Entrant par la porte côté jardin, Marie court vers lui :

- Jésus, viens vite, viens ! Il se sent mal.

Les lèvres tremblent de douleur anxieuse. Les larmes brillent dans les yeux rougis et fatigués.

- Maman...

Caresse du grand fils qui réconforte en posant son bras sur l’épaule, laisse son travail, quitte son tablier de cuir et suit Marie vers la maison.

 

Dans sa chambre, étendu sur une natte, Joseph est mourant. Le visage est livide, l’œil éteint, la respiration haletante, irrégulière, difficile. Marie se place à sa gauche, prend sa main, la frotte, la caresse, l’embrasse, essuie d’un linge la sueur qui brille aux tempes creusées, et aussi des larmes qui coulent des yeux. Elle tamponne les lèvres avec un linge imbibé de vin blanc. Marie pleure, discrètement. Mélange de réserve  et de courage. Elle aime son Joseph.

 

 

Jésus se place sur la droite de la couche. Il soulève avec précaution le corps affaissé, le redresse sur les oreillers, caresse affectueusement le visage de l’agonisant, cherchant à le ranimer. Joseph reprend conscience et regarde fixement Jésus. Il lui donne la main, comme pour signifier quelque chose et trouver dans ce contact, qu’il sait divin, la force de franchir l’ultime épreuve. Jésus reçoit cette main, se penche et l’embrasse. Apaisé, Joseph sourit, puis se tourne vers Marie et pose sa main sur sa tête en une caresse qui ressemble à une bénédiction.

 

 

Jésus se lève, prend un tabouret, y fait asseoir Marie en disant simplement :

- Maman...

 

 

Puis il reprend sa place, et tout près de l’oreille de Joseph, il entreprend la récitation de nombreux extraits des Psaumes mais en choisissant des phrases les plus  réconfortantes pour le mourant :

« Protège-moi Seigneur car en Toi j’ai mis mon espoir ... Au profit des saints qui sont sur sa terre, Il a rempli merveilleusement tous mes désir s... Je bénirai le Seigneur qui me donne  ses conseils ... J’ai toujours, en ma présence, le Seigneur. Il se tient à ma droite pour que je ne chancelle pas ... Aussi mon cœur se réjouit et ma langue exulte. Mon corps lui aussi reposera dans l’espérance ... Car Tu n’abandonneras pas mon âme au séjour des morts et Tu ne permettras pas que ton saint voie la corruption ... Tu me feras connaître les chemins de la vie. Tu me combleras de joie par la vue de ta face ... »

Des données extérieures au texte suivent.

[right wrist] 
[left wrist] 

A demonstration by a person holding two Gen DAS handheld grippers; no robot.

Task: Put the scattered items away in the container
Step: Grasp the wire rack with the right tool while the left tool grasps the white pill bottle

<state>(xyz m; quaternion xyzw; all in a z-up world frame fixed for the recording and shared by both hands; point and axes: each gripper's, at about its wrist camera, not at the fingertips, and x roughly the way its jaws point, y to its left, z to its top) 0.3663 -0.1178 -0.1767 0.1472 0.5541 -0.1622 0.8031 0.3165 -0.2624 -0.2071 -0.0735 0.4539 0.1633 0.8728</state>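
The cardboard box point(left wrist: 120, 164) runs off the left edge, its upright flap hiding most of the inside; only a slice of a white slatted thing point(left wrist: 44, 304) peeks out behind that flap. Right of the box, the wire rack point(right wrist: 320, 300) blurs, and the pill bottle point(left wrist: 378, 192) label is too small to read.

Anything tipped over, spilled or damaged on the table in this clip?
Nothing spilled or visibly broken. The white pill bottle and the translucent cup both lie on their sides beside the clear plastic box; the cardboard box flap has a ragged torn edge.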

Joseph se réanime tout à fait. Le regard se fait présent, il sourit à Jésus et serre ses doigts. Jésus répond par une caresse et continue avec douceur :

« Qu’ils sont aimables, Seigneur, tes Tabernacles ... Mon âme se consume de désir pour les parvis du Seigneur ... Le passereau aussi trouve un abri, et la tourterelle un nid pour ses petits. Moi je désire tes autels Seigneur ... Bienheureux ceux qui habitent ta maison ... Bienheureux l’homme qui trouve en Toi sa force. Il a disposé son cœur à monter de la vallée des larmes au lieu qu’il a choisi ... Seigneur, écoute ma prière ... O Dieu, tourne Ton regard et contemple la face de ton Christ ... »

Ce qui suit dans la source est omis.